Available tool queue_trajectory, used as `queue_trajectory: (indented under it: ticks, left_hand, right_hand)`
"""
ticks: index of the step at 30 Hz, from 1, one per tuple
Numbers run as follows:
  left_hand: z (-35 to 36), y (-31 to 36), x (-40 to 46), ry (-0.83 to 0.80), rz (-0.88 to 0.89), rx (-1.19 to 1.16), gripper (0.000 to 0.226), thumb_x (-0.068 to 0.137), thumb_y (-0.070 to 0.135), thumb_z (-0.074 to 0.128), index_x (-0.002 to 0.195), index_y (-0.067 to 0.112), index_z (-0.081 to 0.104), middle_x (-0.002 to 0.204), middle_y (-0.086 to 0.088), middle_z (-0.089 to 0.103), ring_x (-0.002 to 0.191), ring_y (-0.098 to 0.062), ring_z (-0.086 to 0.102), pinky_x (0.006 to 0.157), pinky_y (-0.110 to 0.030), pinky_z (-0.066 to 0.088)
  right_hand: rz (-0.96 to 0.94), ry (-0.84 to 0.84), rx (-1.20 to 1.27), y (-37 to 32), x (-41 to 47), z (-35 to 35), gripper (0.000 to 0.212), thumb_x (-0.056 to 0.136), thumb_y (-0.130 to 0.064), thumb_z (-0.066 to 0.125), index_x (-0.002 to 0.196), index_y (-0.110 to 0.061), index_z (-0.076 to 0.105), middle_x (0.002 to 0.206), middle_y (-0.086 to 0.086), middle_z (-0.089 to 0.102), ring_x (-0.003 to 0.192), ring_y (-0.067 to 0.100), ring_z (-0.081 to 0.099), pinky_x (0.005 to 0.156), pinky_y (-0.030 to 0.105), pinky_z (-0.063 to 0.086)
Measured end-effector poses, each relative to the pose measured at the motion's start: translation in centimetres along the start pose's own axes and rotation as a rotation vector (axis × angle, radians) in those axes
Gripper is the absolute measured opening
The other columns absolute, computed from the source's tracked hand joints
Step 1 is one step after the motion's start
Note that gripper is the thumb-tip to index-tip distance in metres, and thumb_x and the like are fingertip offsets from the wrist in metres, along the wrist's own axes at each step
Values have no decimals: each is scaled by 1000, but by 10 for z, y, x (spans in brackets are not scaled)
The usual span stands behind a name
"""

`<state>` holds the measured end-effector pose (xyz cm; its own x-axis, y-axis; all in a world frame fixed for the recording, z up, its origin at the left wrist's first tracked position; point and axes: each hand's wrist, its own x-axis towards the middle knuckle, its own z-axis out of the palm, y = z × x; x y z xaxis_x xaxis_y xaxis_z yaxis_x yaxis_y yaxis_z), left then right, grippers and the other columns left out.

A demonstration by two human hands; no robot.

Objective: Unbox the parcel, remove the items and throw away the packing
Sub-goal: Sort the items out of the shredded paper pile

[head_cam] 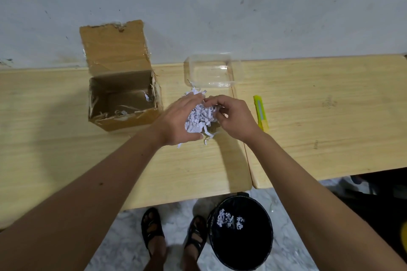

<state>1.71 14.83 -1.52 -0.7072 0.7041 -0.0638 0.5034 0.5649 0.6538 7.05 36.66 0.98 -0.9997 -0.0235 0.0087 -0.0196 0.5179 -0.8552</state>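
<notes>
A heap of white shredded paper (pixel 199 116) lies on the wooden table (pixel 66 156), and both hands gather it. My left hand (pixel 176 121) cups the heap from the left with fingers bent over it. My right hand (pixel 233 116) curls round the heap's right side and pinches shreds. To the left stands the open cardboard box (pixel 123 99), flap up against the wall, with a few shreds inside. A clear plastic container (pixel 209 72) sits behind the heap.
A yellow utility knife (pixel 261 114) lies right of my hands. A black bin (pixel 241 233) holding some shreds stands on the floor below the table edge, beside my sandalled feet. A second table (pixel 330 116) adjoins on the right.
</notes>
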Motion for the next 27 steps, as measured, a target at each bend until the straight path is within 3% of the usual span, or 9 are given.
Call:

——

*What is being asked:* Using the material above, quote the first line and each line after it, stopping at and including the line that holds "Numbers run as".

*Solution to this exercise:*
Available tool queue_trajectory, used as `queue_trajectory: (indented under it: ticks, left_hand, right_hand)`
"""
ticks: index of the step at 30 Hz, from 1, one per tuple
Numbers run as follows:

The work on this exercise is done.